Stationary Processes
Last Update: October 3, 2024
1. Basic Properties
Let \(\{X_t\}\) be a stationary time series with
- mean \(\mu\);
- ACVF \(\gamma(h)\) and ACF \(\rho(h)\), \(h = 0, \pm1, \pm2, \dotsm\).
Basic Properties of ACVF
- \( \gamma(0) \ge 0 \)
-
\( \mid \gamma(h) \mid \le \gamma(0) \)
\( 0 \le Var(X_{t+h}, X_t) = 2 \gamma(0) + 2 \gamma(h) \Rightarrow \mid \gamma(h) \mid \le \gamma(0) \)
- \( \gamma(h) = \gamma(-h) \)
Basic Properties of ACF
- \( \rho(0) = 1 \)
- \( \mid \rho(h) \mid \le 1 \)
- \( \rho(h) = \rho(-h) \)
Nonnegative Definite Function
A real-valued function \(\kappa\) defined on the integers is
nonnegative definite if
\[
\sum_{i=1}^n \sum_{j=1}^n a_i \kappa(i-j) a_j \ge 0
\]
for all positive integers \(n\) and vectors \( \mathbf{a} = (a_1, \dotsm, a_n)' \)
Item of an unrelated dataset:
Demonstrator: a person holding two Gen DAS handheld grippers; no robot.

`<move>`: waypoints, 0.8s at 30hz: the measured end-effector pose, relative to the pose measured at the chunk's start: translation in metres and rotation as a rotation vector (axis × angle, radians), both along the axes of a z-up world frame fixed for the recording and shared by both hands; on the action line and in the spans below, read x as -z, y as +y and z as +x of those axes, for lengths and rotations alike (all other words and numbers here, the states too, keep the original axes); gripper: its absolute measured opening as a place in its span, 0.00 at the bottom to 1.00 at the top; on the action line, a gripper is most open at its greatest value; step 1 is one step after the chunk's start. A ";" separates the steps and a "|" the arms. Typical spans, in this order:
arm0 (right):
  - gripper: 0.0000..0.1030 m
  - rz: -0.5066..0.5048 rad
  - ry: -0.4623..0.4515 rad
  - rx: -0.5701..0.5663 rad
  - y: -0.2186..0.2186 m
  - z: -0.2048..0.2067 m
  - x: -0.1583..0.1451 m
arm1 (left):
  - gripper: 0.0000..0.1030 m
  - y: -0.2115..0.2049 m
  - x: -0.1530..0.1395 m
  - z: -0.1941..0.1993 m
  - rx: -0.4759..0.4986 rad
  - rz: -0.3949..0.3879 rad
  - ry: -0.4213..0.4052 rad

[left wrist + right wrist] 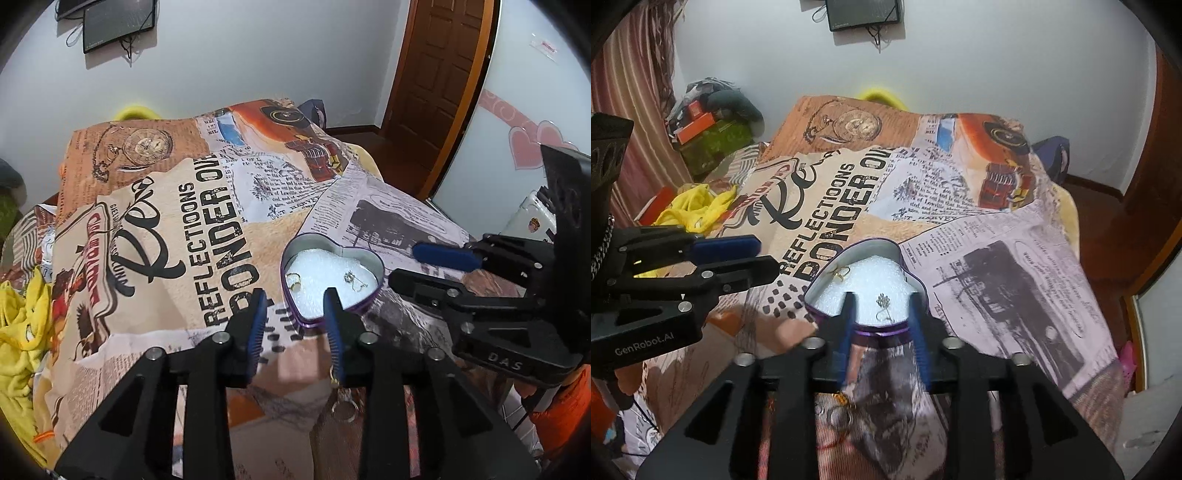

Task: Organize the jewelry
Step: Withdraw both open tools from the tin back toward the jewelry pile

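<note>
Jewelry: tiny gold rings [294,281] and a thin silver pendant [885,307] lie on white foam in the purple heart-shaped tin [295,317]; light, slippery and easily bent, best pinched at a band or loop. Left tongs [295,301] and right tongs [881,301] stand partly parted, holding nothing.

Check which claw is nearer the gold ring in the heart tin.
Left. Left claw hovers just before the gold ring; right claw is across the heart tin, likely farther.

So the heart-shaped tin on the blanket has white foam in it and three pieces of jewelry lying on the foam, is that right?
Not quite. The heart-shaped tin does sit on the blanket with white foam inside, but only two pieces lie on it: a gold ring and a small silver piece, as the left wrist view shows.
</note>
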State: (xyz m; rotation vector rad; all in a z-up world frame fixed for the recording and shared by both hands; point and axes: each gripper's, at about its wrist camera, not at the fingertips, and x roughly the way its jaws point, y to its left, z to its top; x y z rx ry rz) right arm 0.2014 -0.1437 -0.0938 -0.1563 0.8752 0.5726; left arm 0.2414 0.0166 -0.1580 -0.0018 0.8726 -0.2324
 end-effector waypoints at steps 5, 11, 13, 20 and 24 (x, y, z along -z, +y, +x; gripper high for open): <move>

with real-valued components \(a_i\).
Theorem 2.1.1
-
\(\kappa(\cdot) \) is the ACVF of a stationary time series if & only if
- \(\kappa(\cdot) \) is an even function, and
- \(\kappa(\cdot) \) is nonnegative definite.
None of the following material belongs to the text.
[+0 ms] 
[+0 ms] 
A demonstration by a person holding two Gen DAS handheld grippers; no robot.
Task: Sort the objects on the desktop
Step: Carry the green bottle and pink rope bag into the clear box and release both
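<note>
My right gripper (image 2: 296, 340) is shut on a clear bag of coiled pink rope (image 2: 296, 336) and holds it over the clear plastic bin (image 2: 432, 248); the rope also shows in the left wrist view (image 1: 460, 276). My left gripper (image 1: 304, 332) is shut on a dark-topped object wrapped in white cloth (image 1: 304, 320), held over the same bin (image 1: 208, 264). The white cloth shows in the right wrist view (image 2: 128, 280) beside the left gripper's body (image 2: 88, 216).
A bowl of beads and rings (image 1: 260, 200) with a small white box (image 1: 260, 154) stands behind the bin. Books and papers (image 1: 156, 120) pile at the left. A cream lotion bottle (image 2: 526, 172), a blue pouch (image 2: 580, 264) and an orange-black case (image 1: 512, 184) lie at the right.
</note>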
- Note, (2) is hard to verify, so the theorem is usually used for disproof.
Problem 2.2 of HW 3 will use necessity of the theorem.
Remark
-
To show that \(\kappa(\cdot)\) is the ACVF of a stationary process,
it is often simpler to find the process that \(\kappa(\cdot)\) as its
ACVF than to verify (2.).
-
Example: which of the following functions are ACVF?
- \(\kappa(h) = (-1)^{\mid h \mid}\)
- \(\kappa(h) = 1 + \cos(\pi h / 2) + \cos (\pi h /4)\)
-
\(
\kappa(h) =
\begin{cases}
1 & \text{if } h = 0\\
0.4 & \text{if } h = \pm 1\\
0 & \text{otherwise}
\end{cases}
\)
Role of ACVF & ACF in Time Series Forecasting
- ACVF & ACF provide useful measure of dependence among time series data.
- Hence, they play an important role in time series forecasting.
Illustration Example
-
Suppose \(\{X_t\}\) is a stationary Gaussian time series with
mean \(\mu\), ACVF \(\gamma(\cdot)\), and ACF \(\rho(\cdot)\).
- Suppose we have observed \(X_n\).
- We want to forecast \( X_{n+h}, h \ge 1 \), bases on \(X_n\).
Best MSE Predictor
-
Criterion of the best prediction
-
Find the predictor that minimizes
\( \mathbb{E}[( X_{n+h} - f(X_n) )^2] \)
over all possible functions \(f\).
-
Such predictor, say \(m(X_n)\) ,is called the best MSE predictor.
(mean squared error)
-
What is the best MSE predictor of \(X_{n+h}\) based on \(X_{n}\)?
Answer: \(\mathbb{E}(X_{n+h} \mid X_{n})\).
Example
-
As \(\{X_t\} \)is a Gaussian time series,
\(
\begin{pmatrix}
X_{n+h} \\
X_n
\end{pmatrix}
\sim \mathcal{N}
(
\begin{pmatrix}
\mu \\
\mu
\end{pmatrix},
\begin{pmatrix}
\gamma(0) & \gamma(h)\\
\gamma(h) & \gamma(0)
\end{pmatrix}
)
\)
-
So, we have
\(X_{n+h} \mid X_n \sim \mathcal{N} (\mu + \rho(h)(X_n - \mu), \gamma(0)(1-\rho(h)^2))\)
-
It follows that
\( m(X_n) = \mathbb{E}(X_{n+h} \mid X_n) = \mu + \rho(h)(X_n - \mu) \)
-
The corresponding MSE is
\( \mathbb{E}[X_{n+h} - m(X_n)]^2 = \gamma(0)(1-\rho(h)^2) \)
Remarks
- If \( \{X_t\} \) is a Gaussian time series, calculation of the best MSE predictor is no problem.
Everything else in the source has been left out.